China Shipping Line, Sharm el Sheikh, Egypt, on January 1, 2010. (oliver gartmann/Flickr)
Amidst the chaos of the teetering Assad regime, Syrian rebels have been vocal about the need for international support to further their cause. Despite having a massive military presence just over the border in Iraq, however, the U.S. has not taken an aggressive stance on the issue. With domestic appetite for another Middle East entanglement low, the Obama administration has pursued aloof, cautious support for the rebels, favoring engagement with Assad's supporters, such as Russia, above direct military intervention.
While this ambiguous stance may or may not be prudent — especially in the face of the mixed results of other so-called Arab Spring revolutions — any perceived equivocation regarding American commitments to the Middle East will open up questions about declining American influence and the power vacuum that it would leave behind. In the Middle East, a region whose local politics are so tied to great-power relations, an obvious contender to step into that role is the rising superpower of China.
Economics alone could determine China's need for a greater role in the region: according to the Brookings Institution, the Middle East accounts for 60% of China's oil imports, and China is heavily dependent on countries like Iran and Saudi Arabia to fuel its development. Tens of billions have also been invested in non-energy-related sectors, including nearly $5 billion in real estate in the United Arab Emirates and $990 million in agriculture in Saudi Arabia. The Heritage Foundation has produced a breakdown of global Chinese investment, which shows a growing concentration on its neighbors to the West. China will need to protect all of these interests if it intends continue its rise, a sentiment reflected in the People's Liberation Army's outward-looking 2013 White Paper.

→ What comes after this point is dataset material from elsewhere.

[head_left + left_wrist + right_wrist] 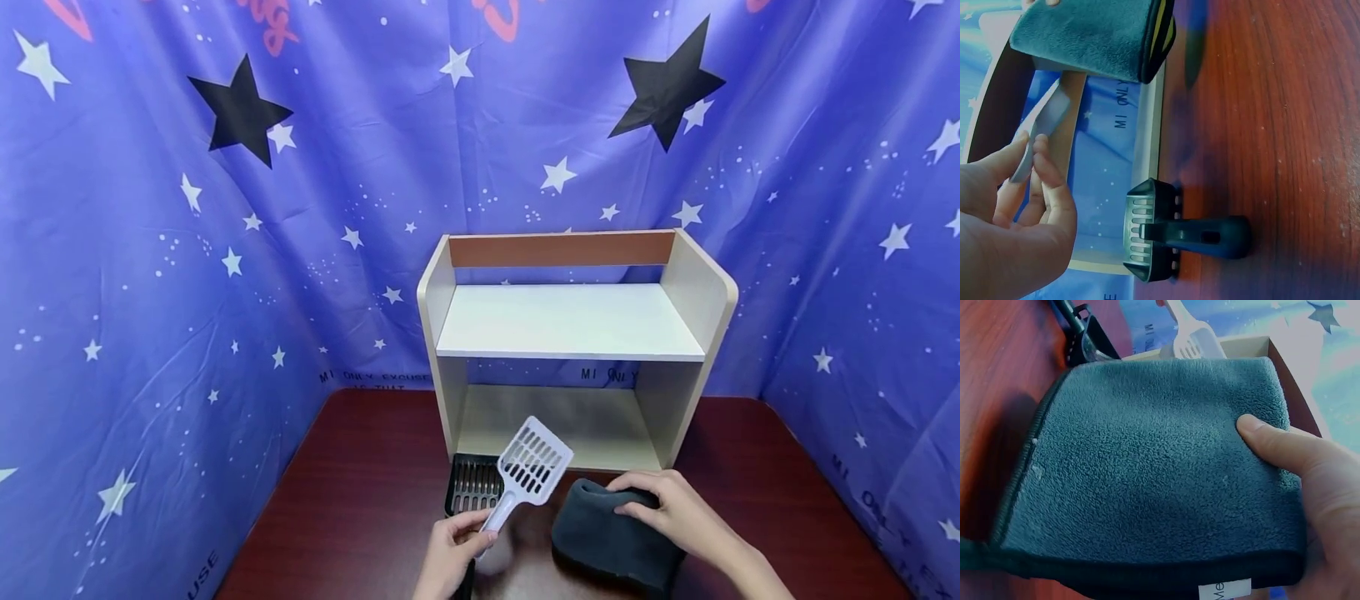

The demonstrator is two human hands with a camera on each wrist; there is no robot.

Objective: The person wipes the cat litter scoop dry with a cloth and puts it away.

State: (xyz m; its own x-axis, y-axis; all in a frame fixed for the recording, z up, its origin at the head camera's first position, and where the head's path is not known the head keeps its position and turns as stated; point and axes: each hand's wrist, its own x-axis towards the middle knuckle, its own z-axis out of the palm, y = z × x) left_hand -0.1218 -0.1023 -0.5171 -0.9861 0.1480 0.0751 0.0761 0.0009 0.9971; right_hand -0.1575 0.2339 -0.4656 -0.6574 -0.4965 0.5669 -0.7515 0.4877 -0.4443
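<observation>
My left hand point(453, 552) pinches the handle of a pale grey slotted litter scoop point(535, 461), its slotted head raised toward the shelf. In the left wrist view that scoop point(1047, 119) appears nearly edge-on between thumb and fingers. A folded dark teal cloth point(611, 533) is gripped along its upper edge by my right hand point(686, 512). The right wrist view shows the thumb pressing the plush face of the cloth point(1147, 462), with a white label at its lower edge. Beside my left hand, a black slotted scoop point(1147, 231) lies on the table, partly hidden in the head view.
A small two-tier shelf unit point(570, 321) with a white middle board stands on the dark red wooden table point(337, 500), just beyond the hands. Blue star-printed fabric point(360, 167) hangs behind it and along both sides.
</observation>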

A desire to achieve parity with other global nations might also motivate China to build up its presence in the Middle East. After nearly 200 years of second-rate status, the Chinese are now viewed as stakeholders in almost every area of international interest. CCTV reports that on June 4, the Chinese Special Envoy to the Middle East, Wu Sike, presented a four-point plan for resolving the Syria crises to members of the Arab League. This kind of profile-raising speech, however, belies a turbulent record on international issues: China has alienated nearly all of its neighbors in the past few years and a recent BBC poll shows global impressions of China declining rapidly.
To examine the role of China and the U.S. in the Middle East in greater depth, Vali Nasr, Dean of Johns Hopkins University's School of Advanced International Studies (SAIS), will deliver an address at the Asia Society this coming Monday, June 17. In a recent interview for PBS News Hour, Nasr called the current Chinese strategy a "pivoting West," in contrast to the much-discussed American "Pivot East." His book, The Dispensable Nation: American Foreign Policy in Retreat, chastises the Obama administration for not taking a more proactive stance on the Syria issue and the Middle East in general. (For those who can't attend in person, Nasr's talk will also be a free live webcast on AsiaSociety.org/Live at 6:00 pm ET.)
Perhaps a smaller American presence is inevitable, but the unprecedented lack of conflict between two major powers with overlapping interests offers an opportunity for collaboration. In cooperating on the changing balance of power in the Middle East, the U.S. and China may find a way to protect their interests while offering a new chance for peace in the region.